■ AVAILABLE RECORDS:
= = = = = = =

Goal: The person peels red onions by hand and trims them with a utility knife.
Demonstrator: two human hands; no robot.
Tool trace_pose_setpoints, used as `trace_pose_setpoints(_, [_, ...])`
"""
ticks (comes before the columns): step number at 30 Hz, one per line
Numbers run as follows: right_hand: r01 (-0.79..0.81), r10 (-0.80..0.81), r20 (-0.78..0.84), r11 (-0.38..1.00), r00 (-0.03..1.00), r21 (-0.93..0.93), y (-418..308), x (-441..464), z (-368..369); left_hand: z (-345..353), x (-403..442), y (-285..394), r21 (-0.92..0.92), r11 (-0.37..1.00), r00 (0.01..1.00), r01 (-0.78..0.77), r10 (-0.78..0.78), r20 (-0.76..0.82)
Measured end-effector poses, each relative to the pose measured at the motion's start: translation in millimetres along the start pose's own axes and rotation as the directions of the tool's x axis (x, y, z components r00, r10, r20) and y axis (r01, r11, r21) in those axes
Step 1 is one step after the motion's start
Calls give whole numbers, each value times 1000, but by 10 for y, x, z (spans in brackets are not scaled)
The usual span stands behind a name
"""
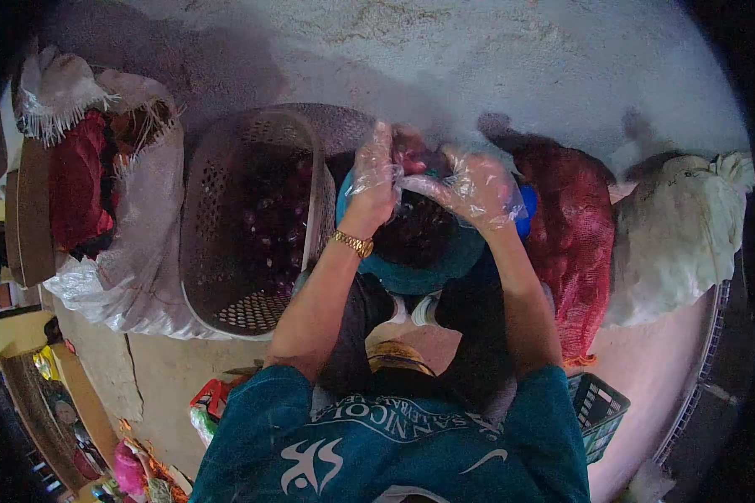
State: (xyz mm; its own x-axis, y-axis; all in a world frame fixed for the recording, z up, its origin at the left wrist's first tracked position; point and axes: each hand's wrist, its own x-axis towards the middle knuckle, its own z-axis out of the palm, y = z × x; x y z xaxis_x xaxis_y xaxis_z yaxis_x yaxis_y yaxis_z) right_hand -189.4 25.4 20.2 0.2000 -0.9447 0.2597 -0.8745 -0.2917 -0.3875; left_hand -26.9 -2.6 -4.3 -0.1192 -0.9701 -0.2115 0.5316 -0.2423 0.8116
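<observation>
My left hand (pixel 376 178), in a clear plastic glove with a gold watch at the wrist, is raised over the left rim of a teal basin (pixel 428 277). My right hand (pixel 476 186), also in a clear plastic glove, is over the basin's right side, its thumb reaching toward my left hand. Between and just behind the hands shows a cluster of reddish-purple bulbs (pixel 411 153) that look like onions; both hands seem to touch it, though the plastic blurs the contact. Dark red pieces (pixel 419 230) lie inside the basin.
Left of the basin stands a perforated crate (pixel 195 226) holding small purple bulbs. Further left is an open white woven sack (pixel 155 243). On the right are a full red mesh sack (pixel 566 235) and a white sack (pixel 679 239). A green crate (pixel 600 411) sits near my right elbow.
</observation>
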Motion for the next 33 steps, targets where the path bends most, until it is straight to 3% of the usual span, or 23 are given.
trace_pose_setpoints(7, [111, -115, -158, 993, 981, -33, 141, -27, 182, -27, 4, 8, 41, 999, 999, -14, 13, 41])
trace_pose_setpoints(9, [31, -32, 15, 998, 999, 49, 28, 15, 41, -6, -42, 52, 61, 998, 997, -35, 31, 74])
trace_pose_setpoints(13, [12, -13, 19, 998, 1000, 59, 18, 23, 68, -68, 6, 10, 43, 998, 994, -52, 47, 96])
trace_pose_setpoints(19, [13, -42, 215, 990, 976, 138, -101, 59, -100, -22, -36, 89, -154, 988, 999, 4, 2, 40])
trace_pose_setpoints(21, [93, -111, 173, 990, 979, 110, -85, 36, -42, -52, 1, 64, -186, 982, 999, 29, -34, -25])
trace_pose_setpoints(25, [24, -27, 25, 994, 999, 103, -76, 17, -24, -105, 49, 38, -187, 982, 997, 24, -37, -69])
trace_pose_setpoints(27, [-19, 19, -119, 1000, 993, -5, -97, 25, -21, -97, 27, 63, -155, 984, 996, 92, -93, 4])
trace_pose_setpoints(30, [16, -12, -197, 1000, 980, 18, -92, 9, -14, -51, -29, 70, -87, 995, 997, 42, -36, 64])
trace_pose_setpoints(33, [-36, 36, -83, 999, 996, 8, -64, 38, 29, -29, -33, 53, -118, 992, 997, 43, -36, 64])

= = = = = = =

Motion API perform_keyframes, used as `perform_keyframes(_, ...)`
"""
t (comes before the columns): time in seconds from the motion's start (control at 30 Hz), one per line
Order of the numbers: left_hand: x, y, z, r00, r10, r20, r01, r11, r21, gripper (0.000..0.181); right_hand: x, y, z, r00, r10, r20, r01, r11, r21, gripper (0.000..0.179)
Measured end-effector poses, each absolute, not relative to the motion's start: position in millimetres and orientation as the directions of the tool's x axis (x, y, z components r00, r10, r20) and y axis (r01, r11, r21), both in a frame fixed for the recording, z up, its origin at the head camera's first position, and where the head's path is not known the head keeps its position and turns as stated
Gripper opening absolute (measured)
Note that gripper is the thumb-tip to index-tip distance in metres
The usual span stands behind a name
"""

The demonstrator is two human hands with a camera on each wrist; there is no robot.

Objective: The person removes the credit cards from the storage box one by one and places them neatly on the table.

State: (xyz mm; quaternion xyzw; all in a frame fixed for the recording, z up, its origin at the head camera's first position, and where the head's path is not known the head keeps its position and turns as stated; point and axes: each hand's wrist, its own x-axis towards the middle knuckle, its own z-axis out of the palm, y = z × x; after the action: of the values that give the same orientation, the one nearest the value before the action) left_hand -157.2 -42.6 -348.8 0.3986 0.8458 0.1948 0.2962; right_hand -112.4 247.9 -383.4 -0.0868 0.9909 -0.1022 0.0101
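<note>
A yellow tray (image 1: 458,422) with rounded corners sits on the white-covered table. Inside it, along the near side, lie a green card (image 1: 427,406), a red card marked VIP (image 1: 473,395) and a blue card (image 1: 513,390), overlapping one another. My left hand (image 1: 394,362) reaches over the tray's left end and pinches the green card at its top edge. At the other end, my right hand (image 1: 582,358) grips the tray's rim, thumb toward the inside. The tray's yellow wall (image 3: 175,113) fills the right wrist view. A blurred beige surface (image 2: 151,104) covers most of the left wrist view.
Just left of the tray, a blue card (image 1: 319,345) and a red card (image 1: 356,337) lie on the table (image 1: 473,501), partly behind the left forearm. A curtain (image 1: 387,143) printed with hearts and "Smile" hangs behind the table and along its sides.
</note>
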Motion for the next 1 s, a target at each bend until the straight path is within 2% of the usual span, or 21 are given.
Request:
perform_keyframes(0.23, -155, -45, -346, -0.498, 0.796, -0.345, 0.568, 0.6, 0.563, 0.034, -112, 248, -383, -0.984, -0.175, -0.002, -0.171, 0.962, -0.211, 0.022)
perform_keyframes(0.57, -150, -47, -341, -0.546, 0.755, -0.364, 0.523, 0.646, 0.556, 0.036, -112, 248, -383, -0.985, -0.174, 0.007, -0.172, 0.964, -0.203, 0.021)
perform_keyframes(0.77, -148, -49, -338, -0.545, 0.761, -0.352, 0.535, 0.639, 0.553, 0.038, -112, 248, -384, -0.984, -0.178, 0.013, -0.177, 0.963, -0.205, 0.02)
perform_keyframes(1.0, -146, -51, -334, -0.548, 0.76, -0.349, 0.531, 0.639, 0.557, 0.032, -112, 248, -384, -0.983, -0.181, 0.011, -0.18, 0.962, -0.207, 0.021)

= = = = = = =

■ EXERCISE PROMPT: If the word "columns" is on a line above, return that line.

■ RESULT OF THE EXERCISE:
ticks (comes before the columns): step number at 30 Hz, one per line
t (comes before the columns): time in seconds from the motion's start (control at 30 Hz), one per line

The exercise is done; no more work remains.